### WHAT IS EXPECTED
Will you output all of the data below exactly, omitting the images?

BEGIN DATASET EXCERPT

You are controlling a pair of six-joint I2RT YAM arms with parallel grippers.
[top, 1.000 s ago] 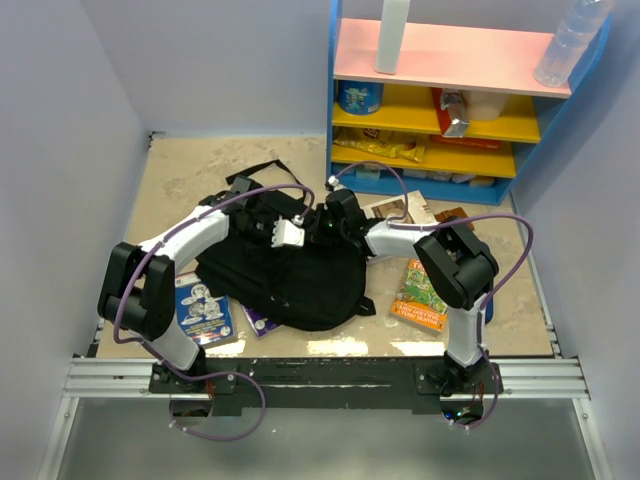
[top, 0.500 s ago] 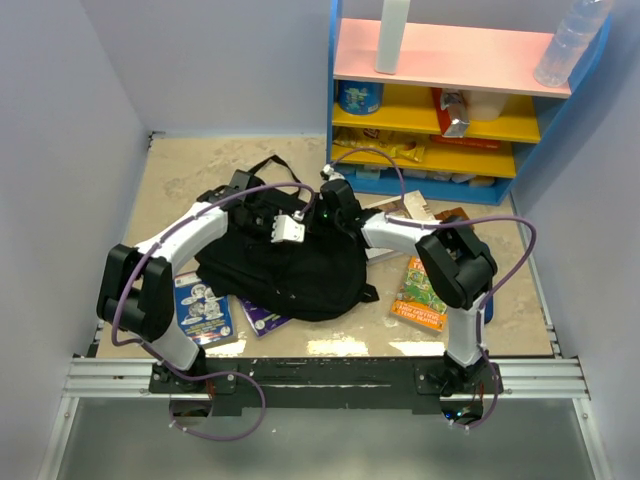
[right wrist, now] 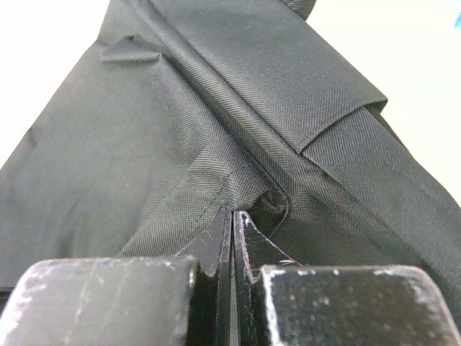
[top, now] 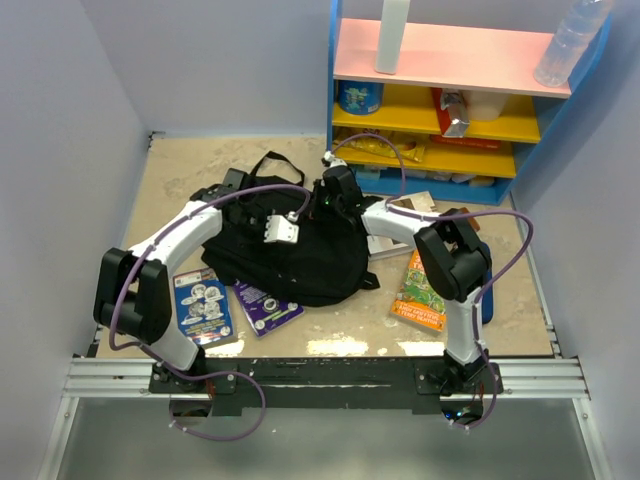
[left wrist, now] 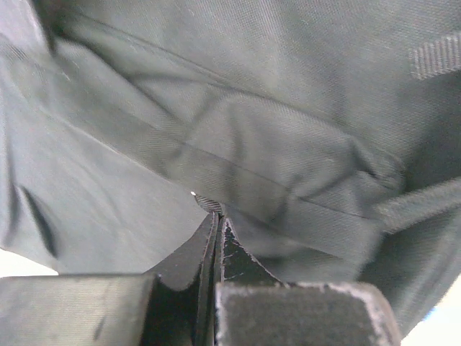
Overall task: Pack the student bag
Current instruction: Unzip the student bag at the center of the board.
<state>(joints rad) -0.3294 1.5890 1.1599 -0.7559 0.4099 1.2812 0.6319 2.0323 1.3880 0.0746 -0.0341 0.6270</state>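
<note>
**Bag dragged toward the far side, purple book uncovered**

The student bag (top: pixel 300 262) is now lying farther from the arm bases than a second ago. In sliding away it is exposing a purple book (top: pixel 268 303) that was mostly hidden under its near edge. Both wrists are also sitting farther back over the table (top: pixel 190 170) than before.

We are seeing the bag as a soft, all-black heap in the middle of the table, between the two arms. It is slumping unevenly, with one strap looping up at its far edge. Its near edge is lying just beside the purple book and near a blue book (top: pixel 203 305). An orange book (top: pixel 420 293) is resting well to its right, in front of the coloured shelf unit (top: pixel 450 100).

Up close, the cloth (left wrist: pixel 238 130) is showing a fine woven grain, long stitched seams and flat webbing bands crossing it. From the right wrist, the fabric (right wrist: pixel 216 108) is folding into sharp creases with a hemmed flap lying over them.

The left gripper (left wrist: pixel 216 216) is keeping its fingers pressed together, with a thin edge of the bag's fabric caught at the tips. The right gripper (right wrist: pixel 232 214) is likewise pinching tight, with the cloth bunching into a small pucker where the tips meet.
</note>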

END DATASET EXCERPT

### ANSWER BELOW
You are controlling a pair of six-joint I2RT YAM arms with parallel grippers.
[top, 1.000 s ago] 
[top, 0.500 s ago] 
[right wrist, now] 
[top, now] 
[left wrist, now] 
Overall task: Pack the student bag
Current instruction: Unzip the student bag at the center of the board.
<state>(joints rad) -0.3294 1.5890 1.1599 -0.7559 0.4099 1.2812 0.6319 2.0323 1.3880 0.0746 -0.0341 0.6270</state>
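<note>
**Bag dragged toward the far side, purple book uncovered**

The student bag (top: pixel 300 262) is now lying farther from the arm bases than a second ago. In sliding away it is exposing a purple book (top: pixel 268 303) that was mostly hidden under its near edge. Both wrists are also sitting farther back over the table (top: pixel 190 170) than before.

We are seeing the bag as a soft, all-black heap in the middle of the table, between the two arms. It is slumping unevenly, with one strap looping up at its far edge. Its near edge is lying just beside the purple book and near a blue book (top: pixel 203 305). An orange book (top: pixel 420 293) is resting well to its right, in front of the coloured shelf unit (top: pixel 450 100).

Up close, the cloth (left wrist: pixel 238 130) is showing a fine woven grain, long stitched seams and flat webbing bands crossing it. From the right wrist, the fabric (right wrist: pixel 216 108) is folding into sharp creases with a hemmed flap lying over them.

The left gripper (left wrist: pixel 216 216) is keeping its fingers pressed together, with a thin edge of the bag's fabric caught at the tips. The right gripper (right wrist: pixel 232 214) is likewise pinching tight, with the cloth bunching into a small pucker where the tips meet.
</note>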

The output requires nothing else.